Despite the clear dangers of these two expansions, when asked, Dr. Aitlhadj named a third dimension as the most dangerous: “Prevent is being exported around the world – as CVE – as if it is an ideal model for how to deal with radicalisation, despite the fact that it is so deeply flawed.” Indeed, the Prevent model is being promoted across Europe and within the United Nations, both by sovereign states and by transnational institutions (such as the EU’s Radicalisation Awareness Network, or RAN), as a report by the Transnational Institute suggests.

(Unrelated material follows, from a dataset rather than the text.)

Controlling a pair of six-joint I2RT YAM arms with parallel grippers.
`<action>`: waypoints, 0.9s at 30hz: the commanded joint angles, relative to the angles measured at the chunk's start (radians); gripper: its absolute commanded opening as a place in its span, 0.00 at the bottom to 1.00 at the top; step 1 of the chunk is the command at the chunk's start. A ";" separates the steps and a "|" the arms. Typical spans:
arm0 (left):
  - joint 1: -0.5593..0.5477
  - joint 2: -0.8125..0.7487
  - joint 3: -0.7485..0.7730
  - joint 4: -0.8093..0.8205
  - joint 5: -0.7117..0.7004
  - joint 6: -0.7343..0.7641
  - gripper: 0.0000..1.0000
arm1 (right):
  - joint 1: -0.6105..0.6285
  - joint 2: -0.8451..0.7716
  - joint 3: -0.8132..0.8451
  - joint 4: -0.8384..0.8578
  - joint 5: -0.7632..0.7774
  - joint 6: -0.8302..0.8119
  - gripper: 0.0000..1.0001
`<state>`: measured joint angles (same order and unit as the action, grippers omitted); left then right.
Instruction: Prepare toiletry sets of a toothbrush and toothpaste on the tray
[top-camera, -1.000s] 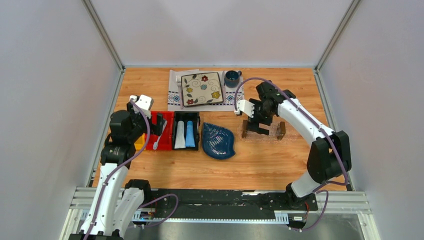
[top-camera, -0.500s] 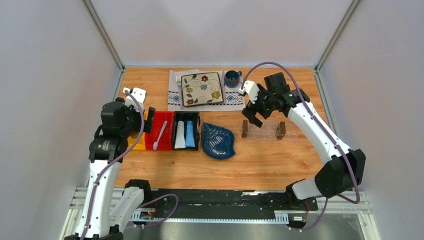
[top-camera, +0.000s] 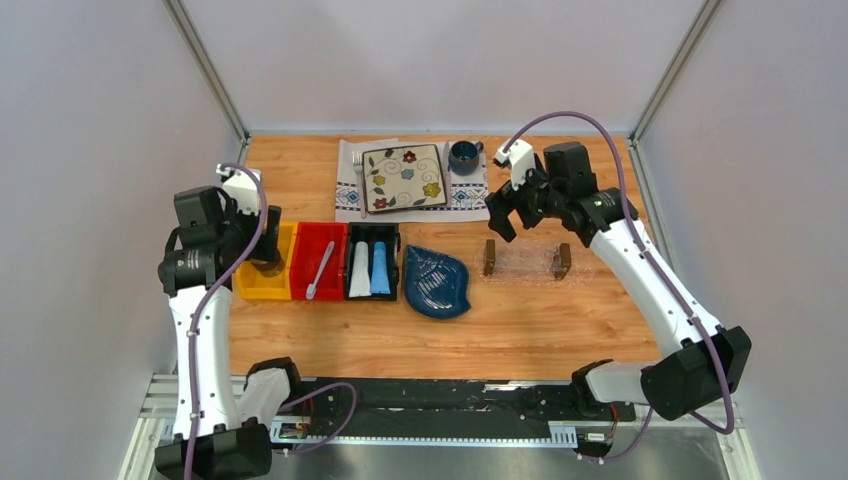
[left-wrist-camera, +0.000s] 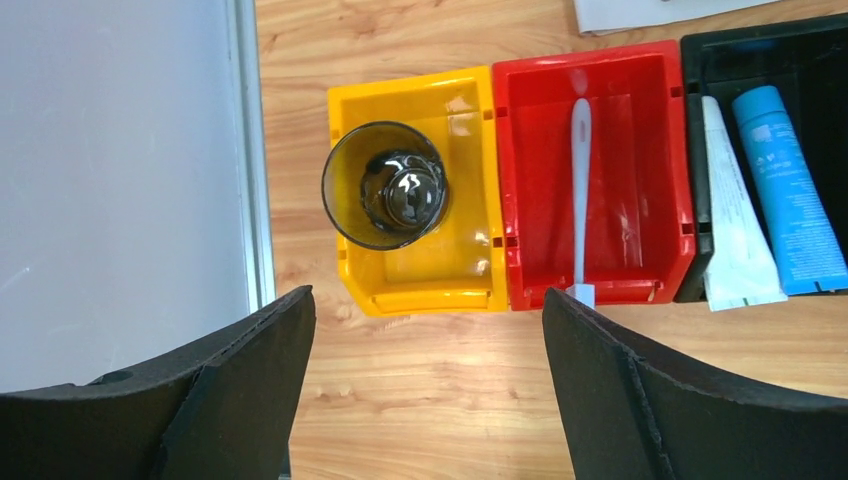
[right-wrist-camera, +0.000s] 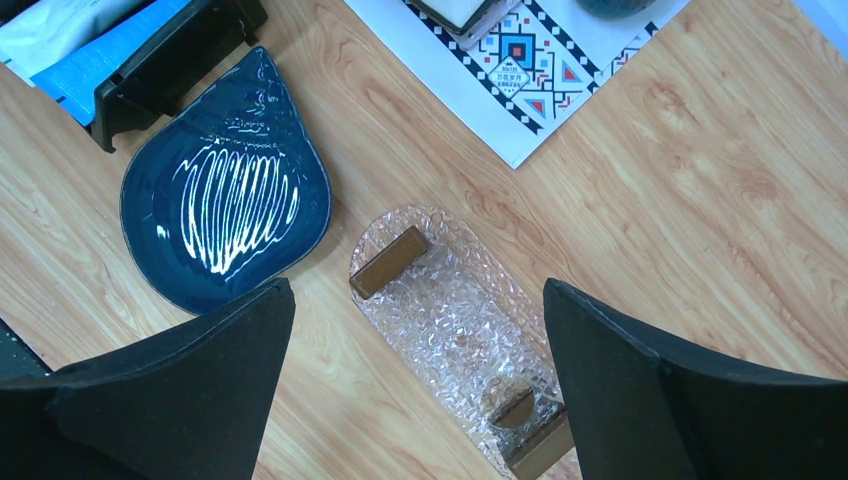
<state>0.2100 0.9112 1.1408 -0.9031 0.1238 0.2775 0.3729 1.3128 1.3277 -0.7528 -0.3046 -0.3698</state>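
The pale toothbrush (top-camera: 320, 270) lies in the red bin (top-camera: 318, 240); it also shows in the left wrist view (left-wrist-camera: 581, 190). A white-grey toothpaste tube (top-camera: 359, 270) and a light blue tube (top-camera: 380, 268) lie side by side in the black bin (top-camera: 371, 232). The clear tray (top-camera: 525, 262) with a brown block at each end sits empty at centre right, and shows below my right fingers (right-wrist-camera: 450, 310). My left gripper (top-camera: 262, 245) is open and empty, high over the yellow bin. My right gripper (top-camera: 512, 222) is open and empty, above the tray's far left end.
A yellow bin (left-wrist-camera: 470, 270) holds a dark glass cup (left-wrist-camera: 385, 198). A dark blue leaf dish (top-camera: 437, 282) lies between the black bin and the tray. At the back, a placemat carries a floral plate (top-camera: 404, 178), a fork (top-camera: 357, 175) and a blue mug (top-camera: 463, 156).
Both arms have risen. My left gripper moved left from the red bin to over the yellow bin. My right gripper lifted off the tray and back toward the mat.
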 joint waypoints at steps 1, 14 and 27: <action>0.081 0.044 0.046 -0.016 0.063 0.037 0.90 | 0.006 -0.041 -0.036 0.081 0.021 0.051 1.00; 0.221 0.305 0.085 0.049 0.070 0.019 0.79 | 0.014 -0.055 -0.075 0.109 -0.004 0.035 1.00; 0.250 0.492 0.097 0.133 0.060 0.023 0.77 | 0.037 -0.014 -0.059 0.079 -0.022 0.031 1.00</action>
<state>0.4450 1.3750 1.1889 -0.8181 0.1772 0.2935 0.4019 1.2877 1.2499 -0.6804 -0.3058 -0.3439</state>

However, in Dr. Aitlhadj’s scathing concluding statement, neither of those three threatening expansions is as shocking an indictment of Prevent as its track record: Over 624 children under 6 referred since 2016, over 44 million pounds of funding per year, and yet
“the UK has not benefited by reducing any rates of terrorist activities. In fact, if you look at the last five years – with Prevent being statutory – it’s not managed to reduce any criminal activities in terms of terrorism. There have been more attacks in the last five years than even before.”
With a new scandal surrounding the upcoming review of Prevent, it’s little wonder why Dr. Aitlhadj, her organisation, and manyothers like it are calling for Prevent to be abolished. However, will the media rise to the challenge of accurately conveying the threat Prevent represents to civil liberties in the UK? For Dr. Aitlhadj, those journalists brave enough to take aim at Prevent must be aware of the tactics of its campaign of media suppression:
“If you’re gonna speak up about anything governmental – any kind of policy or practice – then you kind of expect that backlash.”